O Sistema Único de Saúde (SUS) inicia neste mês um programa inovador de teleatendimento em saúde mental, especificamente voltado para mulheres que foram expostas à violência ou se encontram em situação de vulnerabilidade psicossocial. A iniciativa, que visa oferecer suporte psicológico e acompanhamento, marca um avanço significativo na rede de proteção e cuidado à saúde mental feminina no Brasil.
A fase inicial do serviço beneficiará moradoras de Recife e Rio de Janeiro, com um plano de expansão ambicioso que prevê a cobertura nacional nos próximos meses, consolidando a utilização da telemedicina como ferramenta estratégica para atender às necessidades urgentes dessa parcela da população.
Implementação e Projeção de Atendimento
O cronograma estabelecido pelo Ministério da Saúde detalha a progressão do serviço. Após o lançamento em Recife e Rio de Janeiro, o programa será estendido, em maio, a todas as cidades brasileiras com mais de 150 mil habitantes. A partir de junho, o teleatendimento estará disponível em todo o território nacional, garantindo acesso ampliado a um número maior de mulheres.
Esta parceria estratégica, que envolve a Agência Brasileira de Apoio à Gestão do SUS (AgSUS) e o Programa de Apoio ao Desenvolvimento Institucional do Sistema Único de Saúde (Proadi-SUS), projeta a realização de 4,7 milhões de teleatendimentos psicológicos anualmente, demonstrando a escala e o impacto esperado da iniciativa na saúde pública.
Caminhos para o Acesso ao Serviço
As mulheres interessadas em utilizar o novo serviço de teleatendimento terão múltiplas vias de acesso. Uma das formas é o encaminhamento e a orientação por meio das unidades da atenção primária à saúde, incluindo as Unidades Básicas de Saúde (UBS), bem como outros serviços integrantes da rede de proteção e assistência social. Esses pontos de contato tradicionais continuarão a ser importantes portas de entrada para o suporte necessário.

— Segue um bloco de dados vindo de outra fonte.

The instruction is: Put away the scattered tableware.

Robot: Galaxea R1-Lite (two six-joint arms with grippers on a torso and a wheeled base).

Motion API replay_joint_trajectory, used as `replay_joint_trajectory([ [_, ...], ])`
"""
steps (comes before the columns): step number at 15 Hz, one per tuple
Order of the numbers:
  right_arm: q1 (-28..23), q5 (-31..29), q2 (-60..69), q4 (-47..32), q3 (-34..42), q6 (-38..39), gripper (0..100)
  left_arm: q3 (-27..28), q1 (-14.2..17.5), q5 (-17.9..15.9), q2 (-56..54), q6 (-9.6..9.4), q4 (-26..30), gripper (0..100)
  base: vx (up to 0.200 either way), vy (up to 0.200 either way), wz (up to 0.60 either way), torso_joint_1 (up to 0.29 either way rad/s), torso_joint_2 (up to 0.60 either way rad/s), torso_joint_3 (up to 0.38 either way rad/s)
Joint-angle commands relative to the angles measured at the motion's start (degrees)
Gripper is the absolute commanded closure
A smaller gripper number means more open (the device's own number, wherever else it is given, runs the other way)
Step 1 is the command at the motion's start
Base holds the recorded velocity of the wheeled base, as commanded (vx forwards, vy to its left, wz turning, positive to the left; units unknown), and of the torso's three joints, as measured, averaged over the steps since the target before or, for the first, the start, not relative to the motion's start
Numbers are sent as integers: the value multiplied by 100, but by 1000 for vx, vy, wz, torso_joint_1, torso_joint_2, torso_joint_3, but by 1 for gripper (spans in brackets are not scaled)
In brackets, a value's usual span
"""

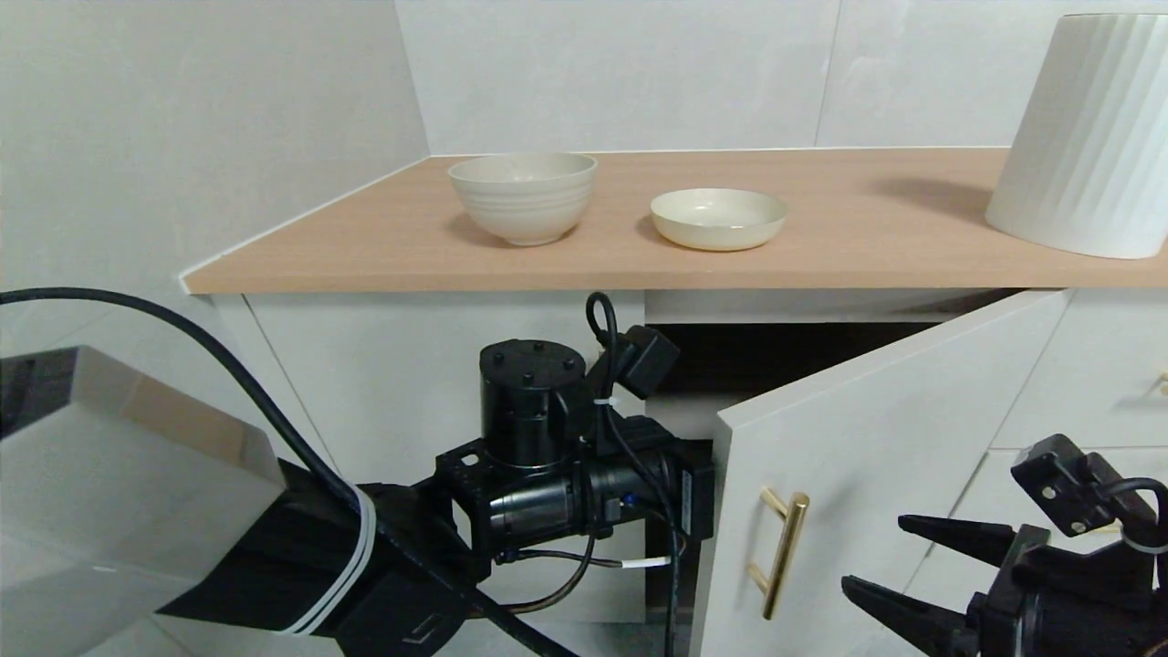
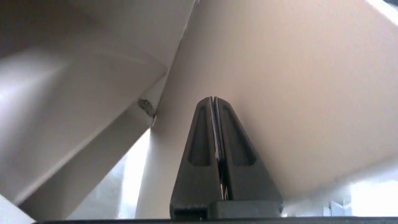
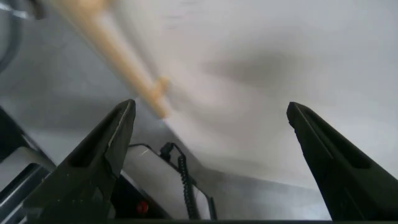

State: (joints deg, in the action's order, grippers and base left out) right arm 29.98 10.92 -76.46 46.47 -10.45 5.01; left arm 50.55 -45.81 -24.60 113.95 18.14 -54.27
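Tabletop [image 1: 867,242]: bowl [image 1: 523,196], dish [image 1: 718,217] waiting. Cabinet door [image 1: 894,411] ajar; left gripper [image 2: 212,104] pressed together, right gripper [image 1: 871,553] spread: widen door first.

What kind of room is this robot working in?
Probably a kitchen, or a mock-up of one: a wooden countertop holding a bowl and a shallow dish, a white cabinet door swung open beneath it, and a tiled wall behind.
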Motion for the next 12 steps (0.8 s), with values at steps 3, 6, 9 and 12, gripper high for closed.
replay_joint_trajectory([
  [3,26,77,553,-156,-98,0,0,113,-15,-1,163,93,-13,100,-67,0,0,-2,-1,1],
  [6,114,59,1001,-1096,-282,-176,0,113,-7,-1,207,120,-13,100,0,0,0,0,0,0],
  [9,166,59,1476,-1958,-643,-185,0,130,-15,-1,207,120,-4,100,-67,0,0,2,1,-1],
  [12,166,59,1546,-2081,-687,-185,0,297,-51,-1,312,128,92,100,-133,0,0,3,3,0],
])
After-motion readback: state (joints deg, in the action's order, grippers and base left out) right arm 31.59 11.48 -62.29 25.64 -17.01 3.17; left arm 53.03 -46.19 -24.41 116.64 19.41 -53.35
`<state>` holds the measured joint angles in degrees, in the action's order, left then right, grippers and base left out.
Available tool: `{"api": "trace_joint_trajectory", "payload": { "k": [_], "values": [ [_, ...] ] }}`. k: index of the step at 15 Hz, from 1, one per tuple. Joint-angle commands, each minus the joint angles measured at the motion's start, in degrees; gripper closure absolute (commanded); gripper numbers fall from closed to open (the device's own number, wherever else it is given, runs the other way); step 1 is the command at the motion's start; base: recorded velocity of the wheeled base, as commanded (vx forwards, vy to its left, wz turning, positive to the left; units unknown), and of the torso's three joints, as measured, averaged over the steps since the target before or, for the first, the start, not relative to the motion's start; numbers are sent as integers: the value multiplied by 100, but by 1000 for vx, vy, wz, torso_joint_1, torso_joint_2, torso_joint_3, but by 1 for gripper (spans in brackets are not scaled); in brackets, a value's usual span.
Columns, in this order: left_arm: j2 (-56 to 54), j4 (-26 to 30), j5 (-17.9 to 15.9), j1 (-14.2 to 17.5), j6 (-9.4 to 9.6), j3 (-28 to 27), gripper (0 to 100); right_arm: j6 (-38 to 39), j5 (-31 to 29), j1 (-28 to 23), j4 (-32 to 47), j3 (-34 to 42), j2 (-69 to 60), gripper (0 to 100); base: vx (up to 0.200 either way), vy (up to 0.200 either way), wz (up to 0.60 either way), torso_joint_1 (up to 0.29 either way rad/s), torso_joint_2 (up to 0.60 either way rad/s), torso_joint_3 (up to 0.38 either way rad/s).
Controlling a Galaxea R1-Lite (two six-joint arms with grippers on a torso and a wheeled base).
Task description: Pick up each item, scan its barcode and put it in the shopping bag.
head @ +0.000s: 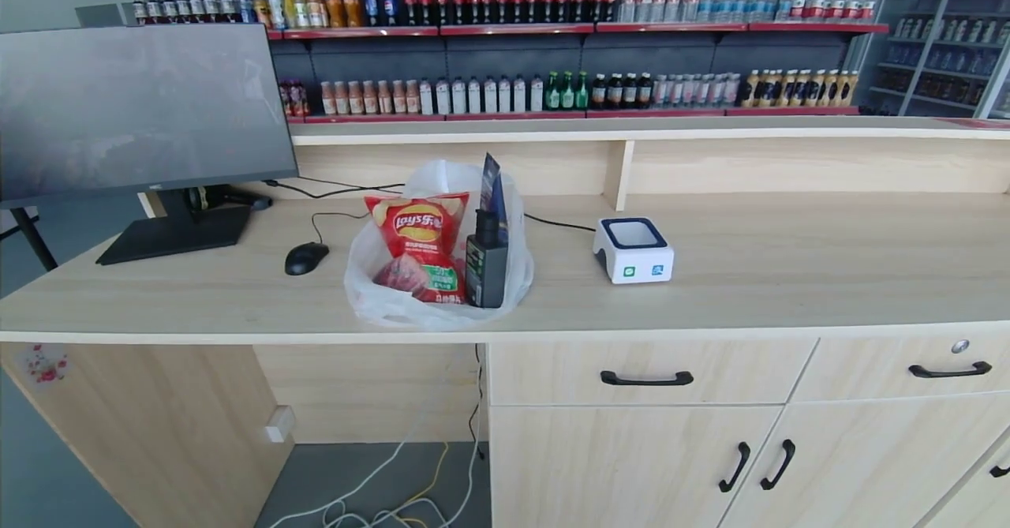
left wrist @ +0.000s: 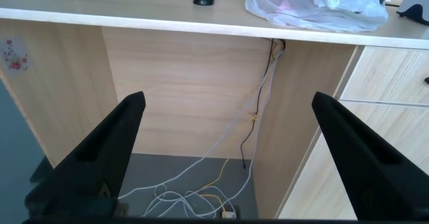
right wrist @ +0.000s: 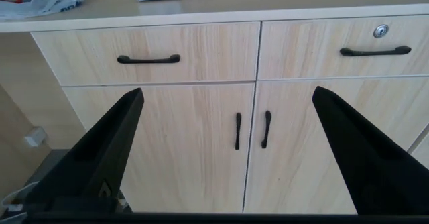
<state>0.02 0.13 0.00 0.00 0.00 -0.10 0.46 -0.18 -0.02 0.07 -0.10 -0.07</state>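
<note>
Both grippers are spread wide with nothing between the fingers. We see the left gripper (left wrist: 228, 100) held low in front of the open bay under the counter (head: 789, 275), where loose cables (left wrist: 201, 197) trail to the floor. The right gripper (right wrist: 228, 100) sits just as low, facing the drawers (right wrist: 147, 60) and the cabinet doors (right wrist: 251, 130) beneath the worktop.

On the counter, taking the shopping bag as our centre, the dark monitor (head: 142, 110) stands at about 10 o'clock, well apart from it. The shopping bag (head: 363, 279) itself is thin white plastic, open at the top and slumped on the worktop close to the front edge.

Inside it we find a red chip packet (head: 418, 232) standing upright, leaning on the bag's left half. The scanner (head: 633, 250), a small white box with a dark-rimmed window on top, rests at 3 o'clock from the bag, near but not touching. At 3 o'clock from the chips, touching them, a dark bottle (head: 485, 264) stands upright inside the bag. A blue packet (head: 493, 189) rises at 12 o'clock from the bottle, poking above the bag's rim. A black mouse (head: 305, 258) lies at 9 o'clock, just beside the bag.
</note>
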Motion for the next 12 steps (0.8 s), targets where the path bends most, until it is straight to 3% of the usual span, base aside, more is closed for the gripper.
{"api": "trace_joint_trajectory", "payload": {
  "k": [1, 7, 12],
  "values": [
    [-2, -5, 0, 0, 0, 1, 0, 6, 1, -6, 1, 1, 7, 0, 0, 0, 0, 0, 0, 0],
    [-2, -5, 0, 0, -18, 1, 0, -38, -17, 2, 1, 1, 7, 0, -200, 0, 0, -1, 6, 2],
    [-2, -5, 0, 0, 9, 1, 0, -29, -17, 2, 1, 1, 7, 0, 0, 0, 0, 0, 0, 0]
  ]
}}
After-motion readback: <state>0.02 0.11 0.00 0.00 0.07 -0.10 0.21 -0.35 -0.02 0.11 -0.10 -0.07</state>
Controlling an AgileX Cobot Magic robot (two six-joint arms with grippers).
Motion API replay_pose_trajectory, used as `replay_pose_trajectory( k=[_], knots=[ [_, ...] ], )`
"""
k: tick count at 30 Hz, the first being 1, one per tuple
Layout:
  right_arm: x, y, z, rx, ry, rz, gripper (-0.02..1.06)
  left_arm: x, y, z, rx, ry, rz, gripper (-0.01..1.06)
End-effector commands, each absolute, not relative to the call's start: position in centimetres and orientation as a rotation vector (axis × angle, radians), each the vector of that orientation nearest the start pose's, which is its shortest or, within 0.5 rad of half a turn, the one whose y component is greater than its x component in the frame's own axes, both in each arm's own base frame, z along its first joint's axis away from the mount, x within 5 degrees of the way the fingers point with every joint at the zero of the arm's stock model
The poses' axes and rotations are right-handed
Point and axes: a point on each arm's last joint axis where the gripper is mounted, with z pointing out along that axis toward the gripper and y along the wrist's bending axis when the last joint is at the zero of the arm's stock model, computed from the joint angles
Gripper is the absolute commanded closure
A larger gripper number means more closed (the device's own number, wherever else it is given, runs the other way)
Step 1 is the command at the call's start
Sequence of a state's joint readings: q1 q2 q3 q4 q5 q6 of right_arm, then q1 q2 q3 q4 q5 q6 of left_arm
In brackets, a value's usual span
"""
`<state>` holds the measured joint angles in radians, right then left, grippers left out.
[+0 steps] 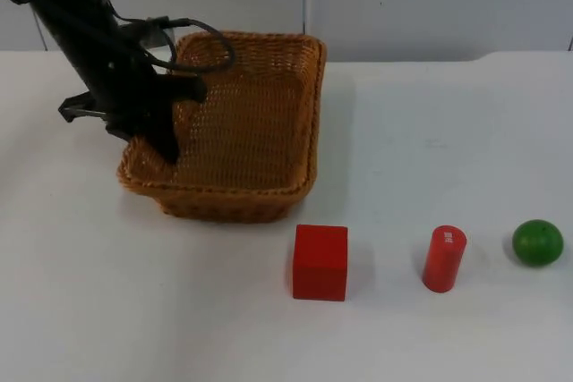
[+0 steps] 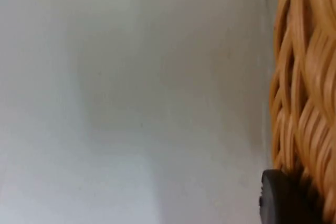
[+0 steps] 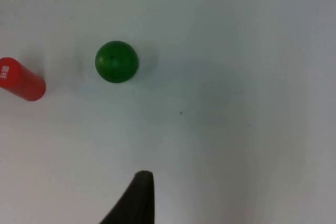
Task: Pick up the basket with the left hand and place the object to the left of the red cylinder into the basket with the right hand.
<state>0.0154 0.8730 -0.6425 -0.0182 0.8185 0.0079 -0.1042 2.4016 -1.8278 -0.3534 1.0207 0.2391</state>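
1. Left gripper [image 1: 161,145] sits at the basket's [image 1: 260,131] left rim; finger state cannot be told
2. Cube [image 1: 320,262] rests on the table [image 1: 448,131], left of the cylinder [image 1: 443,258]
3. Ball [image 1: 537,242] lies right of the cylinder

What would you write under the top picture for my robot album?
Left gripper at the wicker basket rim; red cube, red cylinder, green ball in front.

The left gripper [image 1: 166,145] reaches down at the far left; the right gripper [image 3: 137,203] hangs above the table, waiting.
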Motion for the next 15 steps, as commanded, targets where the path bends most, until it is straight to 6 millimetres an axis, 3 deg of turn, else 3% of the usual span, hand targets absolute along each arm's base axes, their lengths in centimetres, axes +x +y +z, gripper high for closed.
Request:
replay_pose_trajectory(
  k=[1, 3, 9, 13, 14, 15],
  knots=[
    [15.3, 0.0, 27.8, -0.019, 2.515, -0.026, -0.01, 46.8, -6.4, 11.4, 0.28, 3.016, -0.43, 1.05],
    [15.3, 0.0, 27.8, -0.019, 2.511, -0.026, -0.01, 46.6, -6.0, 12.1, 0.273, 3.022, -0.435, 1.05],
    [15.4, -0.1, 27.8, -0.02, 2.507, -0.029, -0.01, 44.8, -2.1, 15.9, 0.244, 3.078, -0.478, 1.05],
    [15.4, 0.0, 27.8, -0.017, 2.507, -0.021, -0.01, 41.4, 1.3, 19.1, 0.141, 3.031, -0.577, 1.05],
    [15.4, 0.0, 27.8, -0.017, 2.507, -0.021, -0.01, 41.4, 1.3, 19.1, 0.141, 3.031, -0.577, 1.05],
    [15.4, 0.0, 27.8, -0.017, 2.507, -0.021, -0.01, 39.4, 2.2, 19.9, 0.097, 3.032, -0.611, 1.05]
  ],
)
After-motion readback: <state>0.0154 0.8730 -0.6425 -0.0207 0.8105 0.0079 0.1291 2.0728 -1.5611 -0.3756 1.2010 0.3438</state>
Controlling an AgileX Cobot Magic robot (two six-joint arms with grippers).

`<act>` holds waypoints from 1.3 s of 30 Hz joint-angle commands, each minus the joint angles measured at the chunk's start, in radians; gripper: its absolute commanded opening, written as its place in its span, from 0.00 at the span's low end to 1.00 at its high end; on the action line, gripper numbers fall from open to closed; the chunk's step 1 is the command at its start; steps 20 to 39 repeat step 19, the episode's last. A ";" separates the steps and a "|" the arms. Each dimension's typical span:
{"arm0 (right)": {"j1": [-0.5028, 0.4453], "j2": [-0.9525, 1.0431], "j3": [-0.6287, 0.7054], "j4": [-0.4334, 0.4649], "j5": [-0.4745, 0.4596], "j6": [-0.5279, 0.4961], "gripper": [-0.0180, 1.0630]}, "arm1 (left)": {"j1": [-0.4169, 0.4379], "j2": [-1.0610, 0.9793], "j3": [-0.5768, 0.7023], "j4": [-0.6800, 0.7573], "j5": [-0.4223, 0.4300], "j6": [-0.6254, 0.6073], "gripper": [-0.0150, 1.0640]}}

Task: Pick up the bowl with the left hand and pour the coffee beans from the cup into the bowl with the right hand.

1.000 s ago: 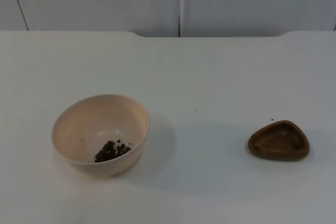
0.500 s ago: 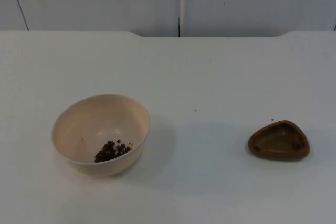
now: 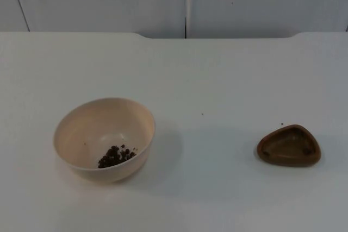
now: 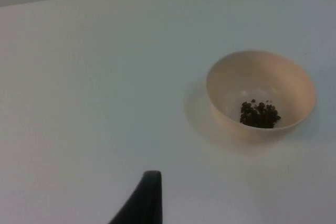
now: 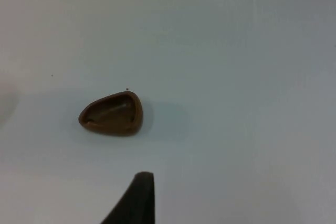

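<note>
1. Bowl (image 3: 104, 138), cream and round, stands upright on the white desk (image 3: 217, 80), toward the left arm's side.
2. Coffee beans (image 3: 115, 156) lie in a small dark heap at the bowl's bottom.
3. Brown cup (image 3: 289, 145), low and rounded-triangular, sits upright on the desk well apart from the bowl, toward the right arm's side; it looks nearly empty.
4. One dark speck (image 3: 281, 124) lies just beside the cup.
5. Left gripper's fingertip (image 4: 144, 200) hovers above the desk, away from the bowl; whether it is released or clenched I cannot tell.
6. Right gripper's fingertip (image 5: 137, 199) hangs near the cup without touching; its state I cannot tell.
</note>
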 commanded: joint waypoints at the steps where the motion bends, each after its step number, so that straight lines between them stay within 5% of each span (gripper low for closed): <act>1: -0.009 -0.003 0.002 0.004 -0.009 0.002 0.99 | 0.035 -0.004 0.004 -0.003 -0.009 0.003 0.99; 18: -0.009 -0.003 0.002 0.004 -0.009 0.002 0.99 | 0.199 -0.004 0.004 -0.003 -0.009 0.003 0.99; 39: -0.009 -0.003 0.002 0.004 -0.009 0.002 0.99 | 0.199 -0.004 0.004 -0.003 -0.009 0.003 0.99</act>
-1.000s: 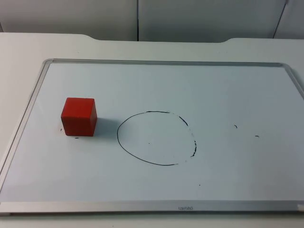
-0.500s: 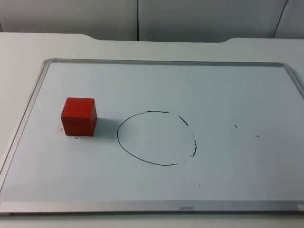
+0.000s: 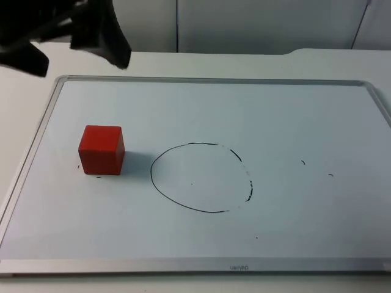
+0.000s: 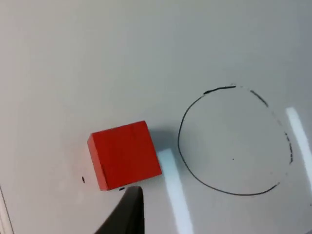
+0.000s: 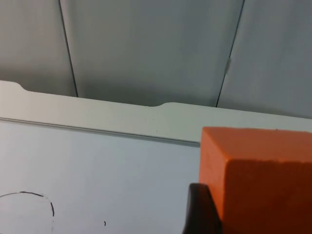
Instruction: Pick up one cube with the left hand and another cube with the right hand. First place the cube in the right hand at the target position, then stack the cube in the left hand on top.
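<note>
A red cube (image 3: 101,149) (image 4: 124,161) sits on the whiteboard (image 3: 208,80), left of a hand-drawn black circle (image 3: 160,190) (image 4: 181,155). My left gripper (image 3: 104,39) hangs above the board's far left corner, behind the red cube and apart from it. An orange cube (image 5: 258,170) fills the space beside the black fingertip (image 5: 199,210) of my right gripper (image 5: 256,222), which is shut on it and holds it up in the air, facing the grey wall.
The whiteboard has a raised metal rim (image 3: 27,159) all round and a few small pen marks (image 3: 302,162) at its right. The grey partition wall (image 3: 244,24) stands behind the table.
The left arm has come into the top view at the upper left, where nothing was before. The red cube has not moved.
</note>
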Controlling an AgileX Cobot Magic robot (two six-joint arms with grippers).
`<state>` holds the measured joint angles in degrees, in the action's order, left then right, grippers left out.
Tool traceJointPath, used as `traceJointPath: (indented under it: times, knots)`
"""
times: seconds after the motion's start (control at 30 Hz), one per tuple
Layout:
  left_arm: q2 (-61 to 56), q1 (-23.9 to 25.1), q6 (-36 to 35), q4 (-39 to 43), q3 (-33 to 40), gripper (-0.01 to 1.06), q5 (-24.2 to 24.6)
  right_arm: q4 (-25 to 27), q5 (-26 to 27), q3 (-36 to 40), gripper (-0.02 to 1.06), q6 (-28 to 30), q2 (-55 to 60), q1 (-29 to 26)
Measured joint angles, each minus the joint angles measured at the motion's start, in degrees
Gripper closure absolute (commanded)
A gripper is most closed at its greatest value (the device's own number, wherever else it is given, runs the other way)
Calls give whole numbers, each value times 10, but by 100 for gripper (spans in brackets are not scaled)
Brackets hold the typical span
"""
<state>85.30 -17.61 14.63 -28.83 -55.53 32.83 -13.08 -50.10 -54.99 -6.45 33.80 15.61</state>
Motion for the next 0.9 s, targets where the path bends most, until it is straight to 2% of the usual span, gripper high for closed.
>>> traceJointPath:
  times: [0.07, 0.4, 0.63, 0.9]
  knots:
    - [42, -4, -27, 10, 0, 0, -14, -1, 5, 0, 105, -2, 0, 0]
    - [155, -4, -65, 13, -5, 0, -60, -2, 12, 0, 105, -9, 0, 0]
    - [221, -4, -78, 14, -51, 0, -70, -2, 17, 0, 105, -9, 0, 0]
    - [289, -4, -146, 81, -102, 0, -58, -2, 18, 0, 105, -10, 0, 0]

Adicionalmente, o SUS inova ao disponibilizar o acesso direto pelo aplicativo Meu SUS Digital. Um mini-aplicativo específico, com previsão de lançamento para o final do mês, permitirá que a usuária realize um cadastro inicial. Este processo incluirá uma avaliação preliminar da sua situação de violência ou vulnerabilidade, e a partir das informações fornecidas, o sistema agendará e comunicará o dia e horário do teleatendimento, facilitando a busca por ajuda de forma autônoma e segura.
Abordagem Multidisciplinar e Cuidado Integral
A primeira consulta realizada via teleatendimento será fundamental para a identificação de riscos, mapeamento da rede de apoio existente para a mulher e compreensão das demandas específicas. Este passo crucial permitirá uma articulação eficaz com outros serviços de referência, garantindo um suporte contínuo e integrado.
O ministro da Saúde, Alexandre Padilha, destacou a importância da equipe multiprofissional envolvida. O atendimento será ofertado por psiquiatras, psicólogos, assistentes sociais e, em determinadas situações, terapeutas ocupacionais. Essa composição garante uma abordagem holística e completa, visando não apenas as mulheres que já são vítimas de violência, mas também aquelas que apresentam sinais de vulnerabilidade extrema ou estão em risco iminente, reforçando o caráter preventivo e de suporte amplo da ação.
Compromisso do SUS com a Saúde Feminina
A implementação do teleatendimento em saúde mental para mulheres no SUS representa um marco na política de cuidado e proteção, utilizando a tecnologia para democratizar o acesso a serviços essenciais. Ao expandir o alcance da atenção psicossocial, o Ministério da Saúde reforça seu compromisso em oferecer suporte qualificado e acessível, combatendo os efeitos da violência e da vulnerabilidade e promovendo o bem-estar e a recuperação integral das mulheres brasileiras.